With all these qualifications, I believe this sort of research is essential and insightful. We need to understand the patterns of cognitive variation, whether it be intelligence or personality, which may result in differences of opinion. At the end of the day no opinions may change, but one may be able to construct a crisper argument when taking into account the genuine roots of one’s political opponents viewpoints, rather than your own ill-informed caricature.
Addendum: I did not address the issue of revealed vs. avowed preferences and attitudes. But I think that this difference will not change the sign of correlation.
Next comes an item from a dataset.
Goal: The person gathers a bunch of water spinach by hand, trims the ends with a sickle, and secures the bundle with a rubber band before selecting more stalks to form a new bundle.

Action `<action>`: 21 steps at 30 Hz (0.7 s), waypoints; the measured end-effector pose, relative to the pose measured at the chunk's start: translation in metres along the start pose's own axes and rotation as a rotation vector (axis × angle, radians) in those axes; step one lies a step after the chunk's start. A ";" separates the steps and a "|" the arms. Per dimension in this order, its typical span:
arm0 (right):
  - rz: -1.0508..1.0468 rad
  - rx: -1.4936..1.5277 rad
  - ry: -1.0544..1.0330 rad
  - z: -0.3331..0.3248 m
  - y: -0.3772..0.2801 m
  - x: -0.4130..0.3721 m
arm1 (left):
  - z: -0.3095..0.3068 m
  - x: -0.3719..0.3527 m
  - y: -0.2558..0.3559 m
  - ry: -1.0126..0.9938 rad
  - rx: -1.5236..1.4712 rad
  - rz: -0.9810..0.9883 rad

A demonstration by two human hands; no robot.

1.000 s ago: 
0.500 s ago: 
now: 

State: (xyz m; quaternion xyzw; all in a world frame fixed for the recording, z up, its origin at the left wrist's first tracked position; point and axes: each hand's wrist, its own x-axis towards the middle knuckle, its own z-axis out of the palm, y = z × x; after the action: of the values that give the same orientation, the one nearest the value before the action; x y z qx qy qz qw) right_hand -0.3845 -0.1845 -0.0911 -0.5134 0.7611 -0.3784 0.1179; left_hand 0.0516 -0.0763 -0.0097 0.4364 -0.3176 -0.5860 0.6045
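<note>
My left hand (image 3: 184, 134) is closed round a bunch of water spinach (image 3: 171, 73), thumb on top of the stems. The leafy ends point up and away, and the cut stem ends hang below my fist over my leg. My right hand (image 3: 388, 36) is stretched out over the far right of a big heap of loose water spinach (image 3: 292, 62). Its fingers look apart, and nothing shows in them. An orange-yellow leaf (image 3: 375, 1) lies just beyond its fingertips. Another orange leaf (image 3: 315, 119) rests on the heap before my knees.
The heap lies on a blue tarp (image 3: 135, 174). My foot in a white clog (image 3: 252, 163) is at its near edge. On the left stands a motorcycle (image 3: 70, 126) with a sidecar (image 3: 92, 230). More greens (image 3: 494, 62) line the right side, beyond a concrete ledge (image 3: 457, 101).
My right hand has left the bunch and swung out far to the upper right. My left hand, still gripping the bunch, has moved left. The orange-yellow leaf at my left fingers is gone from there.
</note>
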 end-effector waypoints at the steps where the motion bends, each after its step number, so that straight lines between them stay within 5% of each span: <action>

For example, for various reasons I assume that the gap between white liberals and white conservatives when it comes to race is smaller in terms of the preference revealed in their choices, rather than the survey responses they give, but I don’t think it reverses the rank order of the correlation.
Citation: Bright Minds and Dark Attitudes: Lower Cognitive Ability Predicts Greater Prejudice Through Right-Wing Ideology and Low Intergroup Contact, Psychol Sci. 2012 Jan 5.